Thanks for all your help and comments
Jirko, a collegue mentioned the same thing to me, change my Mac for customed PC - yes the graphic cards can be a lot faster. Maybe I will eventually bend on this side.
Robtherich, sorry my english is limited (or technical terms) but what is bottelneck ? But regarding HD speed, yesterday I have tested with different HD, a firewire HD 800 mhz self-powered external and a raid Esata HD - there was NO difference in FPS. Maybe my Esata card is not one of the fastest though.

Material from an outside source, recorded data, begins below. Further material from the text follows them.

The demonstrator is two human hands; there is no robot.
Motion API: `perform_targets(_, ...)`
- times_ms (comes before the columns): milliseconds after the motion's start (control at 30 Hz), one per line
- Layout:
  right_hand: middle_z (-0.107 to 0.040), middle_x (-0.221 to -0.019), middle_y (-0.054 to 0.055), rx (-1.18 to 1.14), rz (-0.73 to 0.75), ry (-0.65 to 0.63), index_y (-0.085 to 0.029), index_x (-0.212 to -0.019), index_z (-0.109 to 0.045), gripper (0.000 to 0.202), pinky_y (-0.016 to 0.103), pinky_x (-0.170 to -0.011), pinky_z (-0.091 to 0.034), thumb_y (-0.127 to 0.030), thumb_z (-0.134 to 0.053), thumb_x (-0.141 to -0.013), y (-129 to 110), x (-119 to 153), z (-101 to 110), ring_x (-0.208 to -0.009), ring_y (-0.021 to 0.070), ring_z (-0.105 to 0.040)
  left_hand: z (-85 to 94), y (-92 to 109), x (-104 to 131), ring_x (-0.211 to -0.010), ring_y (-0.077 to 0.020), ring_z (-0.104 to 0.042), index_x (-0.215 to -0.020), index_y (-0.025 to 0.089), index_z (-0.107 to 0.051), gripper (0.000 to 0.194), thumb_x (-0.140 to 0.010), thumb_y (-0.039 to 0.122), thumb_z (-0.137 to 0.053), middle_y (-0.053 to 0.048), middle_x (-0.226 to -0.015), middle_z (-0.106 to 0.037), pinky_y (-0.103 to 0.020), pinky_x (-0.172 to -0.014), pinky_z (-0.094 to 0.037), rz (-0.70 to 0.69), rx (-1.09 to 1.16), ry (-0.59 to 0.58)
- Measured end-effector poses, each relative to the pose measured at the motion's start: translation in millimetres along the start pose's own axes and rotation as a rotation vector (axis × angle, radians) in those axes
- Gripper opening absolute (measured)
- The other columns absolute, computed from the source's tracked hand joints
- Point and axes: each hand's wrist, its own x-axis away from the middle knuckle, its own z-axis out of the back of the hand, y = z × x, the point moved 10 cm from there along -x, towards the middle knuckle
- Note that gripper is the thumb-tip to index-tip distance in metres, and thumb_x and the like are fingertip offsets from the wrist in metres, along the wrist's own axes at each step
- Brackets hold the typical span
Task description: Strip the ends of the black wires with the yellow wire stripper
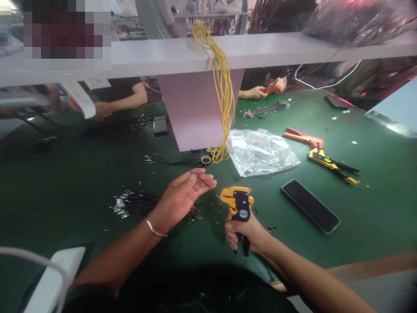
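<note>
My right hand (239, 230) is wrapped round the handles of a yellow and dark blue wire stripper (241, 203), its jaws pointing left. Between thumb and fingers my left hand (182, 195) pinches a thin black wire (206, 184), whose end reaches to the stripper's jaws. Whether the jaws grip the wire is too small to tell. Below and behind my left hand lies a bundle of black wires (140, 203) with bare shiny ends at the left and coppery ends at the right. Small wire scraps (216, 211) are scattered under the stripper.
Yellow wires (224, 95) hang from a white shelf (137, 54). A clear plastic bag (262, 152), orange-red pliers (304, 138), a yellow-black tool (332, 165) and a phone (311, 206) lie right. A tape roll (206, 160) sits near the post. Across the table, a person's hand (256, 92) holds an orange tool.
</note>
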Motion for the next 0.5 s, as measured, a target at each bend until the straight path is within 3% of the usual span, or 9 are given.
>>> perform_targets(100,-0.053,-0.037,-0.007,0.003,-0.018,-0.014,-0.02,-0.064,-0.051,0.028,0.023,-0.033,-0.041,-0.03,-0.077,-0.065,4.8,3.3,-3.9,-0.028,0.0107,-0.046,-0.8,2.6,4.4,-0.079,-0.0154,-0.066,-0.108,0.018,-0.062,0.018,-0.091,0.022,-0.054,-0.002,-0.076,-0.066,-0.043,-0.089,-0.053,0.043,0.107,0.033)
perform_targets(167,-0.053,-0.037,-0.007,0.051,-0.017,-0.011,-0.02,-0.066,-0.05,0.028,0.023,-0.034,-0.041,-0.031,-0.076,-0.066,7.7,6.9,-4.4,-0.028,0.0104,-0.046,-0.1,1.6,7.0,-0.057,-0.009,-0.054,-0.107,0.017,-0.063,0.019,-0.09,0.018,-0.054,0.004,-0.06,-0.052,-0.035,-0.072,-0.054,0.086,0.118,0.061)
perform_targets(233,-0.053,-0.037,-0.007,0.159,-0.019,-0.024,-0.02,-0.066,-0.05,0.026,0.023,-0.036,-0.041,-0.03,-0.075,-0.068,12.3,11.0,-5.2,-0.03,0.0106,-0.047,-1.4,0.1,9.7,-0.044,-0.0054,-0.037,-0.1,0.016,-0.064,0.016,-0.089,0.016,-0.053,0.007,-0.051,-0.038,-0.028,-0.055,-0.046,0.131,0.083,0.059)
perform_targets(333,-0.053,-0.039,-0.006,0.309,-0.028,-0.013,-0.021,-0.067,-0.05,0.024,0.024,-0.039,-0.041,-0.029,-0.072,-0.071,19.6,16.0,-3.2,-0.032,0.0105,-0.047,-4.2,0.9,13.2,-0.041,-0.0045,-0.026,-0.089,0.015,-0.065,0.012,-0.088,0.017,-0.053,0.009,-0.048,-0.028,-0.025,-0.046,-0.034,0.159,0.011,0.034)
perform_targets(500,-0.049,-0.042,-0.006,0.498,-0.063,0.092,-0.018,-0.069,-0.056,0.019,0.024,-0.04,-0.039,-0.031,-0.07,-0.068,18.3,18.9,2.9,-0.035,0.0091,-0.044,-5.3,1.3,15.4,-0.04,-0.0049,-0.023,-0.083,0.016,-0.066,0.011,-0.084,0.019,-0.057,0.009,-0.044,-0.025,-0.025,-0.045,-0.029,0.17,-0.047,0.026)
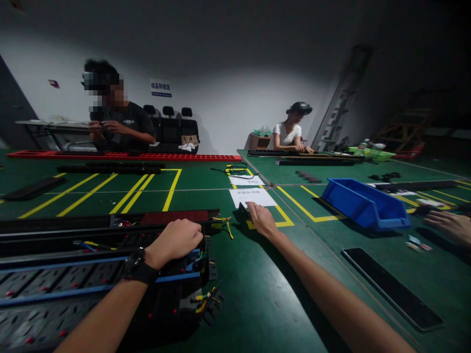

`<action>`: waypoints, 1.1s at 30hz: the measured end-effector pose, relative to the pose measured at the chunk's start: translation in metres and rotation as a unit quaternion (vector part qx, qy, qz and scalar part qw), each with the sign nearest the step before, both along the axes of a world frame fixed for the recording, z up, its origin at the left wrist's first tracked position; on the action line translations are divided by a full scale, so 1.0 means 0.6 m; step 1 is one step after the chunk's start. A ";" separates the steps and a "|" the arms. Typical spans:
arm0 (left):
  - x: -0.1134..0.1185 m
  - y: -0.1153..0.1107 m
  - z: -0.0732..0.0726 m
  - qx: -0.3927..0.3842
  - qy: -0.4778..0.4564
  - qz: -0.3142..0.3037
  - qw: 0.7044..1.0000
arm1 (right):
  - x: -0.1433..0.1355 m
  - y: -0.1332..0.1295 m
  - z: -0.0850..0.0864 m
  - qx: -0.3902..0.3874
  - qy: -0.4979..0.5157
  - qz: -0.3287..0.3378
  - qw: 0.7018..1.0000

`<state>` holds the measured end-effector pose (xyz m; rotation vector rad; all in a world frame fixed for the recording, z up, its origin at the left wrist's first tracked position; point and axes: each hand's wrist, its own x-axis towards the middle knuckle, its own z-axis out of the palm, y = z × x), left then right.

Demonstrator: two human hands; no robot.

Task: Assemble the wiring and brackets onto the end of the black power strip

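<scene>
My left hand (179, 239), wearing a black watch on its wrist, lies over the end of a long black rail (154, 227) at the left. Its fingers are curled down around the rail's end and partly hidden. Beside the rail are more black slotted rails with blue strips (91, 289), red dots and loose yellow and blue wires. Further forward, my right hand (262, 219) pinches a small thin black plate (243, 211) between thumb and fingers. The plate is held up on edge, in front of a white paper label (253, 197) on the green table.
A blue bin (364, 203) and a dark phone-like slab (392, 287) occupy the right side. Another person's hand (451, 225) reaches in there. Across the table, two people work behind a red slotted rail (128, 157) and black rails (316, 161). Yellow tape marks the tabletop.
</scene>
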<state>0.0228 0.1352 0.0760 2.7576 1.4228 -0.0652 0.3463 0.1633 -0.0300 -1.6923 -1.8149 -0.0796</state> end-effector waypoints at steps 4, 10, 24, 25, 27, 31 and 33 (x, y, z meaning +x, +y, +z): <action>0.001 -0.002 0.001 0.002 0.010 -0.001 1.000 | 0.000 -0.004 0.005 -0.021 0.007 0.018 1.000; -0.001 0.000 -0.002 0.006 0.013 -0.007 1.000 | -0.004 -0.010 0.012 -0.023 -0.019 0.072 0.997; 0.000 0.004 -0.008 0.003 0.011 -0.006 1.000 | -0.041 -0.025 0.034 -0.082 -0.006 0.155 0.984; 0.000 0.004 -0.008 0.002 0.010 -0.005 1.000 | -0.043 -0.027 0.037 -0.083 -0.006 0.154 0.985; 0.000 0.004 -0.007 -0.001 0.008 -0.003 1.000 | -0.048 -0.031 0.043 -0.080 -0.014 0.136 0.987; 0.001 0.002 -0.005 -0.004 0.007 0.001 1.000 | -0.069 -0.036 0.052 -0.080 -0.059 0.075 0.992; 0.002 0.001 -0.004 -0.003 0.010 0.004 1.000 | -0.080 -0.037 0.055 -0.082 -0.090 0.057 0.991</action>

I have to check that.
Joshua, really thanks for the @sync suggestion, I gained 2 fps and a more stable fps (it was going from 15 to 16.5 fps up and down and now stabelized to 18.5).
I just spent the afternoon at a Mac store and tested my patch with the same clips etc .. on several machine.
On of the tech there looked at the results with me and he tells me that the logic card separated from the graphic card helps a lot, the frontside bus and the ram speed as well.
1- My own machine
Processor 2.4ghz, dualcore
Ram 2gig 667mhz
Frontside bus 800 mhz
Video card GeForce 8600M GT, 256 Mb
HD 7200rpm Firewire 800 external
MacOsx 10.5.8
FPS 16.5 (and drops down sometimes to 15)
2- MacBookPro (Apple store)
Processor 2.4ghz, dualcore
Ram 2gig 1066mhz
Frontside bus 1067 mhz
Video card GeForce 9400M GT + 9600M GT, 256 Mb
HD 5400rpm internal
MacOsx 10.6.2
FPS 19.8
3- IMAC (Apple store)
Processor 3.06 ghz, dualcore
Ram 4gig 1066mhz
Frontside bus 1067 mhz
Video card ATI Radeon HD 4670, 256 mb
HD 7200rpm internal
MacOsx 10.6.2
FPS 29.8
4- IMAC (Apple store)
Processor 3.06 ghz, dualcore
Ram 4gig 1066mhz
Frontside bus 1067 mhz
Video card GEForce 9400, 256 mb
HD 7200rpm internal
MacOsx 10.6.2
FPS 29.8
So between the 2 IMac the only difference is the graphic card and the result is the same.
Between my machine and a relatively recent MacBookPro, I gain only 3 fps, although it has a faster frontside bus, faster graphic card and logic operations separated ( as I'm told), but a slower HD.
Another thing I'm wondering, does Snow Leopard help the performance for Max ?
And any of you having problems with Snow Leopard and Max, is it worthit for me to install it ?
i doubt you will gain much improvement from snow leopard.
possibly the thing slowing you down the most is capturing camera input. are you capturing with @colormode uyvy?
I am using a B&W unibrain Fire-I and a color one as well.
I am capturing with @colormode uyvy.
But should I capture with another mode on the B&W camera ?
Also I realize I haven't put the @colorspace (0) for grayscale.